Whether the CDA, as originally enacted or as amended by FCIA, unconstitutionally deprives appellants of either a right to an Article III court or a jury trial on the government counterclaims for breach of contract?

OPINION

The Seventh Amendment provides:

In Suits at common law, where the value in controversy shall exceed twenty dollars, the right of trial by jury shall be preserved, and no fact tried by a jury shall be otherwise reexamined in any Court of the United States, than according to the rules of the common law.

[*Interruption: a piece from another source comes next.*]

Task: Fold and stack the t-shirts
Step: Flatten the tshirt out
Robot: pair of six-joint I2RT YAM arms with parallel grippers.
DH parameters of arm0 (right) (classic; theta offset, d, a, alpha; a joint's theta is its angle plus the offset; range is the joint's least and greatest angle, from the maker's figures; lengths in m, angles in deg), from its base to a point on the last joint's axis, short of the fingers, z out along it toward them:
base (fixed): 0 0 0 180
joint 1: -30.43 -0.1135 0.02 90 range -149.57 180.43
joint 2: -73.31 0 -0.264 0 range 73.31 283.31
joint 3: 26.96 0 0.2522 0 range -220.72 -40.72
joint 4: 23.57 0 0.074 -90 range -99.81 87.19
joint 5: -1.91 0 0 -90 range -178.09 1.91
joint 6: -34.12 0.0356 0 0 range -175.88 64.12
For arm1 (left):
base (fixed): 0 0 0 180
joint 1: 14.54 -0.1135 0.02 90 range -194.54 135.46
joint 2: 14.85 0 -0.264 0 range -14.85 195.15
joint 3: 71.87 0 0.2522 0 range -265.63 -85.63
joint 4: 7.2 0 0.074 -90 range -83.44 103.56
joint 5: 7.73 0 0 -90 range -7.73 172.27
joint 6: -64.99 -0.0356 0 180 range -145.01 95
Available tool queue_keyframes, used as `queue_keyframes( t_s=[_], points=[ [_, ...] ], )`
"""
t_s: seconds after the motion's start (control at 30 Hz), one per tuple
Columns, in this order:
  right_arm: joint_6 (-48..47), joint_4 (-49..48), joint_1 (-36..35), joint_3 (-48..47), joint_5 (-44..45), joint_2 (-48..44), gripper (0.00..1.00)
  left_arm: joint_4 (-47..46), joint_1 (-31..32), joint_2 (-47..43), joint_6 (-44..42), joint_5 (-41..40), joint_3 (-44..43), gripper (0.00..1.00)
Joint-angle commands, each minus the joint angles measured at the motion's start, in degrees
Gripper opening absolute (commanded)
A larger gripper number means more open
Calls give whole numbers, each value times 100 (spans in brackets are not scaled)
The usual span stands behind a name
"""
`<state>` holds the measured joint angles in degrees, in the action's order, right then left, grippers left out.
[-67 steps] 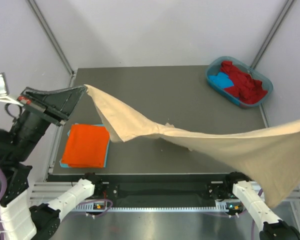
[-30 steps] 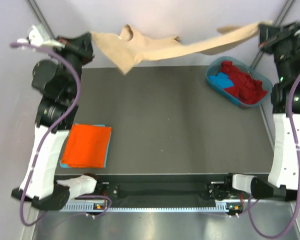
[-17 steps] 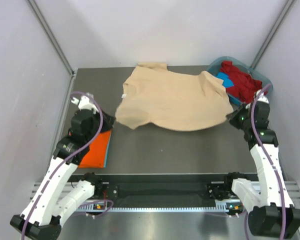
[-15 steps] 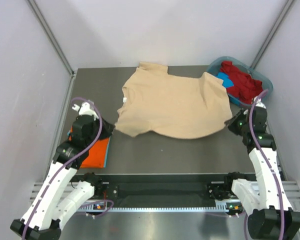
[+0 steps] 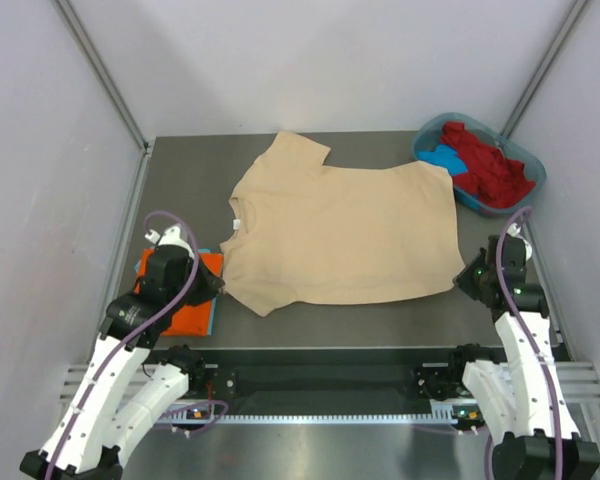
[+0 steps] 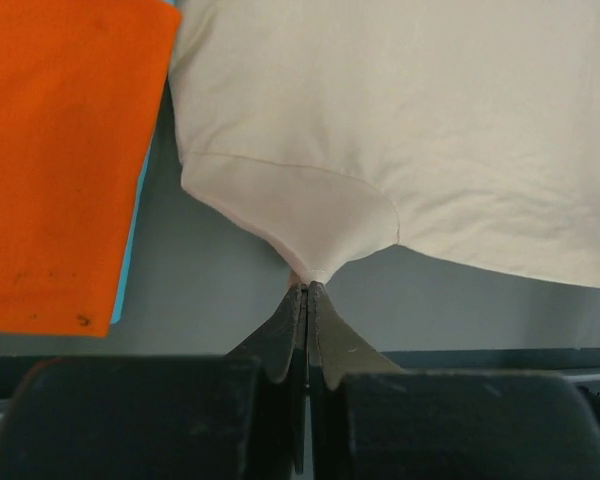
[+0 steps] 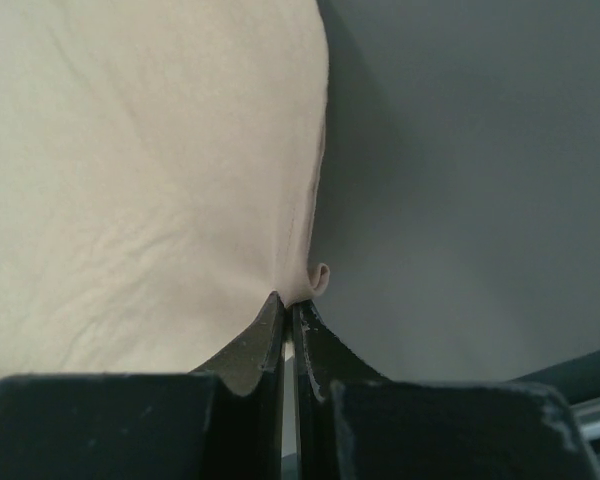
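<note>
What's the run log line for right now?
phase: beige t-shirt laid flat | left fingers: shut on near sleeve | right fingers: shut on near hem corner | orange t-shirt: folded, near left

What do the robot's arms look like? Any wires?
The left arm and right arm are white shells with black joints. A purple cable loops along each. The left gripper and right gripper have thin black wedge-shaped fingers.

Teal tub [image 5: 419, 152] on dark table [image 5: 180, 180]
</note>
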<state>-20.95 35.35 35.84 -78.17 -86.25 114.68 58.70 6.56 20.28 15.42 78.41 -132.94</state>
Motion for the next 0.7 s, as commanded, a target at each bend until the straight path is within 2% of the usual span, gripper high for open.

Seaboard and all other contractors (hereinafter Seaboard) assert that the government's breach of contract claim should be deemed comparable to a private contract claim which, historically must be litigated in an Article III court with a right to a jury. In support of this analogy, it asserts that prior to the CDA, the government had to litigate a breach claim against a contractor in an Article III court (although it cites no authority for this proposition). It maintains further that waiver of sovereign immunity and the authority of an Article I court to adjudicate claims against the government are not involved here. These premises lead Seaboard to its ultimate conclusion that the CDA's review procedures are unconstitutional. We disagree. The premises of Seaboard's syllogism are fatally flawed in a number of respects.

I

Seaboard correctly states that the Seventh Amendment preserves a right to a jury trial on issues of fact in suits for breach of contract damages between private party litigants, see Northern Pipeline Constr. Co. v. Marathon Pipe Line, 458 U.S. 50, 102 S.Ct. 2858, 73 L.Ed.2d 598 (1982), but Seaboard fails to carry its analogy through to its logical conclusion. The Supreme Court has long recognized that a private litigant may waive its right to a jury and to an Article III court in civil cases. Waiver can be either express or implied. Commodity Futures Trade Comm. v. Schor, 478 U.S. 833, 848, 106 S.Ct. 3245, 3255, 92 L.Ed.2d 675 (1986); cf. D.H. Overmyer Co. v. Frick Co., 405 U.S. 174, 92 S.Ct. 775, 31 L.Ed.2d 124 (1972) (contractual waiver of due process rights). Waiver requires only that the party waiving such right do so "voluntarily" and "knowingly" based on the facts of the case. Brookhart v. Janis, 384 U.S. 1, 4, 5, 86 S.Ct. 1245, 1246, 1247, 16 L.Ed.2d 314 (1966); cf. D.H. Overmyer, 405 U.S. at 185-86, 92 S.Ct. at 782. The acceptance of contract provisions providing for dispute resolution in a forum where there is no entitlement to a jury trial may satisfy the "voluntary" and "knowing" standard. See, e.g., Northwest Airlines, Inc. v. Air Line Pilots Ass'n Int'l, 373 F.2d 136, 142 (8th Cir.) cert. denied, 389 U.S. 827, 88 S.Ct. 77, 19 L.Ed.2d 83 (1967); Maryland Casualty Co. v. United States, 135...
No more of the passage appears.